What is being asked -> Return exactly the listing's lines, from its first line to the line holding "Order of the", ends included.
/---
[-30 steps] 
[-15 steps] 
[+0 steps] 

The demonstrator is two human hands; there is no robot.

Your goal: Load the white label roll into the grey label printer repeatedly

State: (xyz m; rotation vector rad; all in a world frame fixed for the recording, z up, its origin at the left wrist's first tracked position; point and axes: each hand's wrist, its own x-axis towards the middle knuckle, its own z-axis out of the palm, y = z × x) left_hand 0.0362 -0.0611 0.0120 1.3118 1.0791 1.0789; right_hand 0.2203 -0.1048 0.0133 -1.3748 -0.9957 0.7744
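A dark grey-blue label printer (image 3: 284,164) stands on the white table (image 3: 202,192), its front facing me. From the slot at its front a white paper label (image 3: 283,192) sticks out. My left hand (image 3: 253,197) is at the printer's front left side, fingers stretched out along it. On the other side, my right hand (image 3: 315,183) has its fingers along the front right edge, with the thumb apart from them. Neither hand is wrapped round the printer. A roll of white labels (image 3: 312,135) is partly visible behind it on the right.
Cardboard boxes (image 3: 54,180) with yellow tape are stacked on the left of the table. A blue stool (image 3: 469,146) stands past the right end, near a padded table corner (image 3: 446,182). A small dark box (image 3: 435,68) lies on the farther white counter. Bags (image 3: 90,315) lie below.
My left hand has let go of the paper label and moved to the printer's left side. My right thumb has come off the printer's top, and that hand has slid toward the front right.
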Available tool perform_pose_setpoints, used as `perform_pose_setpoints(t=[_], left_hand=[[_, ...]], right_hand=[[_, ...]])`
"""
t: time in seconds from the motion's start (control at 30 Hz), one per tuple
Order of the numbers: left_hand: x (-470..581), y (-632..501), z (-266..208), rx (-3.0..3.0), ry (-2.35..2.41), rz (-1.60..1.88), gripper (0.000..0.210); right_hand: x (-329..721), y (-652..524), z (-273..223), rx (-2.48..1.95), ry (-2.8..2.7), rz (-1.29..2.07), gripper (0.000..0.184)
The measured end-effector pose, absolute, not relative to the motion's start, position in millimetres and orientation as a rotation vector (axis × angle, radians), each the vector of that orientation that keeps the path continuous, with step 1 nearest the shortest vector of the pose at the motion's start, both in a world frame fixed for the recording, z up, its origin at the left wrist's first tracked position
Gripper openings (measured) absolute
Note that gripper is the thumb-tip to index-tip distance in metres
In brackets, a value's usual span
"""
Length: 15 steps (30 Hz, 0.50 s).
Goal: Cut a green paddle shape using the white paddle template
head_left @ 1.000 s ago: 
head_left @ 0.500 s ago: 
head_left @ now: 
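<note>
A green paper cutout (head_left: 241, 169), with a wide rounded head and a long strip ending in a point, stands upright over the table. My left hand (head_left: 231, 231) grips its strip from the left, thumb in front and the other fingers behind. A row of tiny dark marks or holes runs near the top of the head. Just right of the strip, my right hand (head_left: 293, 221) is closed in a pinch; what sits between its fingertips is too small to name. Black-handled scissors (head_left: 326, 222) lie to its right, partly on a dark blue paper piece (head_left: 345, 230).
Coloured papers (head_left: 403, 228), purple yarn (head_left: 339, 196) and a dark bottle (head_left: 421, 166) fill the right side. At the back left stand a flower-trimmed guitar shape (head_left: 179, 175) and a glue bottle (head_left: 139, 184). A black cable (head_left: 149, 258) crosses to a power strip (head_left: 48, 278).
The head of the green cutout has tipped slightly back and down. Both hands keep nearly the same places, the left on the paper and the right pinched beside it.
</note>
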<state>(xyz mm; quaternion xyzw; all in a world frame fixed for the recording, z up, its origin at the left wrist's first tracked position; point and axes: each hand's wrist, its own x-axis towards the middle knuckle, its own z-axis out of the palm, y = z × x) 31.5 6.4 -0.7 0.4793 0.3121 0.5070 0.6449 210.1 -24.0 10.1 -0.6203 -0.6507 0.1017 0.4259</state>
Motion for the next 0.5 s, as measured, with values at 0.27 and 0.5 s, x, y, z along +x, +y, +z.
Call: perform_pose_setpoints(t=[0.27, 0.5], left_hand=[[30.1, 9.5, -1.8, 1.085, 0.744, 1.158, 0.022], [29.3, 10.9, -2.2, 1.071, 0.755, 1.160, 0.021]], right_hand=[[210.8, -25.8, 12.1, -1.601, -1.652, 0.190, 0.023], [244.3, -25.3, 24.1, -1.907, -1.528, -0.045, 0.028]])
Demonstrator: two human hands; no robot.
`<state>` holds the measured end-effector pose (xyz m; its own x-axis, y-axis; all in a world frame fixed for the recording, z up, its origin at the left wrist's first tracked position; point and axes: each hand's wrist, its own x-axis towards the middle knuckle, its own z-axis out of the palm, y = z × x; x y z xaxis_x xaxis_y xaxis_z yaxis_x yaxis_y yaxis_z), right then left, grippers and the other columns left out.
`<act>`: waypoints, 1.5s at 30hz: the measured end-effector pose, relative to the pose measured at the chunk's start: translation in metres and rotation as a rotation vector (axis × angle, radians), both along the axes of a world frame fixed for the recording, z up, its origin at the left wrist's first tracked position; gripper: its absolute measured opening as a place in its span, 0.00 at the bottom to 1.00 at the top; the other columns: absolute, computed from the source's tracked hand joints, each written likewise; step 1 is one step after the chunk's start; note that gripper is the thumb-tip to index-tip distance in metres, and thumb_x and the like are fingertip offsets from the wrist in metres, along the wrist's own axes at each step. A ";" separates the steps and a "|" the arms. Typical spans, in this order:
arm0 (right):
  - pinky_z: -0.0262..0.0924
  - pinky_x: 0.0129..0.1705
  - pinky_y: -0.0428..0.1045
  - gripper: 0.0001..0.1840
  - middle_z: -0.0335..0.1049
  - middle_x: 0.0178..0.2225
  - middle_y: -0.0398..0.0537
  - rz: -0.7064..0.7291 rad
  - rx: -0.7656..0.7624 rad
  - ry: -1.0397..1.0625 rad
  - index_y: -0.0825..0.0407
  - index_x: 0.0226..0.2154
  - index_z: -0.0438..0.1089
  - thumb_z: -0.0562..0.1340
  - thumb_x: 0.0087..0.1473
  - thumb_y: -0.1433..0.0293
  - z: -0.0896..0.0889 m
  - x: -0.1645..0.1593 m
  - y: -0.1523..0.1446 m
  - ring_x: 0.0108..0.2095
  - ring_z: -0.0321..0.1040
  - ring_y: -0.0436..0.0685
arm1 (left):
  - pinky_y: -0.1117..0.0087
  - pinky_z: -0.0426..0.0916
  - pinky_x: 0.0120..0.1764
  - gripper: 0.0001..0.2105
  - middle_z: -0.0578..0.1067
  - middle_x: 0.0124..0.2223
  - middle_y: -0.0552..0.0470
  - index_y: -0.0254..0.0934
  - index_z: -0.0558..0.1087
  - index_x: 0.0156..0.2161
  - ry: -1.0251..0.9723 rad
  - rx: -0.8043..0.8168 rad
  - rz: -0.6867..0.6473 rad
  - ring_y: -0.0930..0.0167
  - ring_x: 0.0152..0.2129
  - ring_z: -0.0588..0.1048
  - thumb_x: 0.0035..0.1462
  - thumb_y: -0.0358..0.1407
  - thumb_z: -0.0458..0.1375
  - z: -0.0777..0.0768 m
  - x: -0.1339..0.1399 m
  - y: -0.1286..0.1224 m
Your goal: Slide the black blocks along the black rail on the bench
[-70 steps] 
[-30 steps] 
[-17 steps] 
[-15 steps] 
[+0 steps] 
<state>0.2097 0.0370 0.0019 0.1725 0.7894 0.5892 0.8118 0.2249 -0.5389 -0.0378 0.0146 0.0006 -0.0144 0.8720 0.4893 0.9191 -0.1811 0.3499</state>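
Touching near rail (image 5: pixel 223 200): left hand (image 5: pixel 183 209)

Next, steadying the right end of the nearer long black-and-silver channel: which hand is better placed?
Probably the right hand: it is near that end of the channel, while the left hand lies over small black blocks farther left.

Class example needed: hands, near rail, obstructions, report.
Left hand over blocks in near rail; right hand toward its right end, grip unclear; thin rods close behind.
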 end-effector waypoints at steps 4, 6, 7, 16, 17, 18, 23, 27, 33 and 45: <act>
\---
Output of the exercise ->
[-30 steps] 
[-15 steps] 
[+0 steps] 

The demonstrator is two human hands; there is no robot.

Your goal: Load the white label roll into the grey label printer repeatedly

State: (xyz m; rotation vector rad; all in a world frame fixed for the recording, z up, its origin at the left wrist's first tracked position; point and axes: each hand's wrist, its own x-axis towards the middle knuckle, its own z-axis out of the palm, y = z × x) left_hand 0.0362 -0.0611 0.0120 1.3118 1.0791 1.0789; right_hand 0.2203 -0.1048 0.0133 -1.3748 -0.9957 0.7744
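A dark grey-blue label printer (image 3: 284,164) stands on the white table (image 3: 202,192), its front facing me. From the slot at its front a white paper label (image 3: 283,192) sticks out. My left hand (image 3: 253,197) is at the printer's front left side, fingers stretched out along it. On the other side, my right hand (image 3: 315,183) has its fingers along the front right edge, with the thumb apart from them. Neither hand is wrapped round the printer. A roll of white labels (image 3: 312,135) is partly visible behind it on the right.
Cardboard boxes (image 3: 54,180) with yellow tape are stacked on the left of the table. A blue stool (image 3: 469,146) stands past the right end, near a padded table corner (image 3: 446,182). A small dark box (image 3: 435,68) lies on the farther white counter. Bags (image 3: 90,315) lie below.
My left hand has let go of the paper label and moved to the printer's left side. My right thumb has come off the printer's top, and that hand has slid toward the front right.
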Available tool perform_pose_setpoints, used as `perform_pose_setpoints(t=[_], left_hand=[[_, ...]], right_hand=[[_, ...]])`
"""
t: time in seconds from the motion's start (control at 30 Hz), one per tuple
Order of the numbers: left_hand: x (-470..581), y (-632..501), z (-266..208), rx (-3.0..3.0), ry (-2.35..2.41), rz (-1.60..1.88), gripper (0.000..0.210); right_hand: x (-329..721), y (-652..524), z (-273..223), rx (-2.48..1.95), ry (-2.8..2.7), rz (-1.29..2.07), gripper (0.000..0.184)

No further output is needed for the exercise.